### YOUR GOAL
The whole listing, apart from its images, should be restated word for word.

### DATA
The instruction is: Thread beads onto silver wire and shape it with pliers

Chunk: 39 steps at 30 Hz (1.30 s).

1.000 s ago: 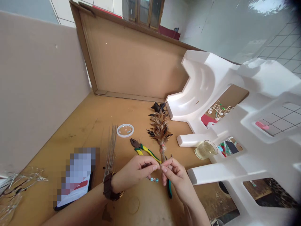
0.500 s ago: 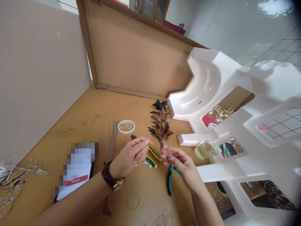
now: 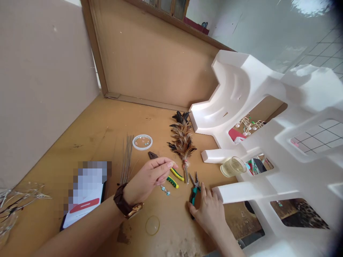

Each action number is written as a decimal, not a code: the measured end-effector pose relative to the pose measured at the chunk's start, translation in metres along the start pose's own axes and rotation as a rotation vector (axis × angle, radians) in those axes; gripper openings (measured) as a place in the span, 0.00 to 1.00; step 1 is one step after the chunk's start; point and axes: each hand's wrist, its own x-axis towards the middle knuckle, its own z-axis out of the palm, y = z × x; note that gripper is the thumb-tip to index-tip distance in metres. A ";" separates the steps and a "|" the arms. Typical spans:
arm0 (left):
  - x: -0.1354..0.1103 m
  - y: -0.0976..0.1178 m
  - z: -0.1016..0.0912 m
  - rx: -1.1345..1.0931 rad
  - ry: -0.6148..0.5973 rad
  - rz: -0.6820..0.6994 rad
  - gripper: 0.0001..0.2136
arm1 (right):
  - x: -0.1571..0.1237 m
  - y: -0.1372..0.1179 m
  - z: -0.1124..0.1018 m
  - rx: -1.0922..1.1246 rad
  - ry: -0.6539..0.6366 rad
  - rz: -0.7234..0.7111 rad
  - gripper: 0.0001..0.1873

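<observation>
My left hand (image 3: 150, 175) is pinched shut on a thin wire with small blue beads (image 3: 165, 190) dangling just above the brown board. It hovers over yellow-green pliers (image 3: 171, 176) that lie flat. My right hand (image 3: 209, 210) rests low on the board, thumb and fingers closed round the handles of teal pliers (image 3: 194, 185), whose jaws point away from me. A brown feather bundle (image 3: 183, 142) with a bound stem lies free on the board between the two hands, a little further away.
A bundle of straight wires (image 3: 127, 160) and a white ring lid holding beads (image 3: 142, 142) lie to the left. A phone (image 3: 85, 194), tangled wire (image 3: 16, 200), a clear disc (image 3: 152, 225), a glass cup (image 3: 232, 166) and white foam packing (image 3: 268, 107) surround the work spot. Cardboard walls (image 3: 150, 57) stand behind.
My right hand let go of the feather stem, dropped to the board and closed on the teal pliers. The feather bundle now lies free. My left hand kept the beaded wire.
</observation>
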 end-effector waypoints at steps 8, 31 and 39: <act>0.000 -0.008 0.002 0.026 -0.031 -0.022 0.11 | -0.001 0.006 0.000 0.048 -0.058 -0.016 0.36; -0.010 0.005 0.005 -0.341 -0.202 -0.200 0.06 | 0.007 0.008 -0.074 0.747 0.166 -0.346 0.23; -0.010 0.004 0.005 -0.454 -0.265 -0.267 0.10 | 0.006 0.003 -0.073 0.548 0.232 -0.430 0.26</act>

### ANSWER SPACE
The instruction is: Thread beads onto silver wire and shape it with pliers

Chunk: 39 steps at 30 Hz (1.30 s).

1.000 s ago: 
0.500 s ago: 
now: 

Each action number is written as a decimal, not a code: the measured end-effector pose relative to the pose measured at the chunk's start, translation in metres along the start pose's own axes and rotation as a rotation vector (axis × angle, radians) in those axes; gripper openings (measured) as a place in the span, 0.00 to 1.00; step 1 is one step after the chunk's start; point and axes: each hand's wrist, its own x-axis towards the middle knuckle, its own z-axis out of the palm, y = z × x; note that gripper is the thumb-tip to index-tip distance in metres. A ";" separates the steps and a "|" the arms. Typical spans:
arm0 (left):
  - x: -0.1354..0.1103 m
  - y: -0.0976..0.1178 m
  - z: -0.1016..0.0912 m
  - rx: -1.1345..1.0931 rad
  - ry: -0.6148..0.5973 rad
  - rz: -0.6820..0.6994 rad
  - gripper: 0.0001..0.2136
arm1 (right):
  - x: -0.1571..0.1237 m
  - y: -0.1372..0.1179 m
  - z: -0.1124..0.1018 m
  - rx: -1.0922..1.1246 rad
  - ry: -0.6539..0.6366 rad
  - rz: -0.7234..0.7111 rad
  - gripper: 0.0001..0.1873

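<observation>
My left hand (image 3: 150, 175) is pinched shut on a thin wire with small blue beads (image 3: 165, 190) dangling just above the brown board. It hovers over yellow-green pliers (image 3: 171, 176) that lie flat. My right hand (image 3: 209, 210) rests low on the board, thumb and fingers closed round the handles of teal pliers (image 3: 194, 185), whose jaws point away from me. A brown feather bundle (image 3: 183, 142) with a bound stem lies free on the board between the two hands, a little further away.
A bundle of straight wires (image 3: 127, 160) and a white ring lid holding beads (image 3: 142, 142) lie to the left. A phone (image 3: 85, 194), tangled wire (image 3: 16, 200), a clear disc (image 3: 152, 225), a glass cup (image 3: 232, 166) and white foam packing (image 3: 268, 107) surround the work spot. Cardboard walls (image 3: 150, 57) stand behind.
My right hand let go of the feather stem, dropped to the board and closed on the teal pliers. The feather bundle now lies free. My left hand kept the beaded wire.
</observation>
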 end-effector waypoints at steps 8, 31 and 39: <act>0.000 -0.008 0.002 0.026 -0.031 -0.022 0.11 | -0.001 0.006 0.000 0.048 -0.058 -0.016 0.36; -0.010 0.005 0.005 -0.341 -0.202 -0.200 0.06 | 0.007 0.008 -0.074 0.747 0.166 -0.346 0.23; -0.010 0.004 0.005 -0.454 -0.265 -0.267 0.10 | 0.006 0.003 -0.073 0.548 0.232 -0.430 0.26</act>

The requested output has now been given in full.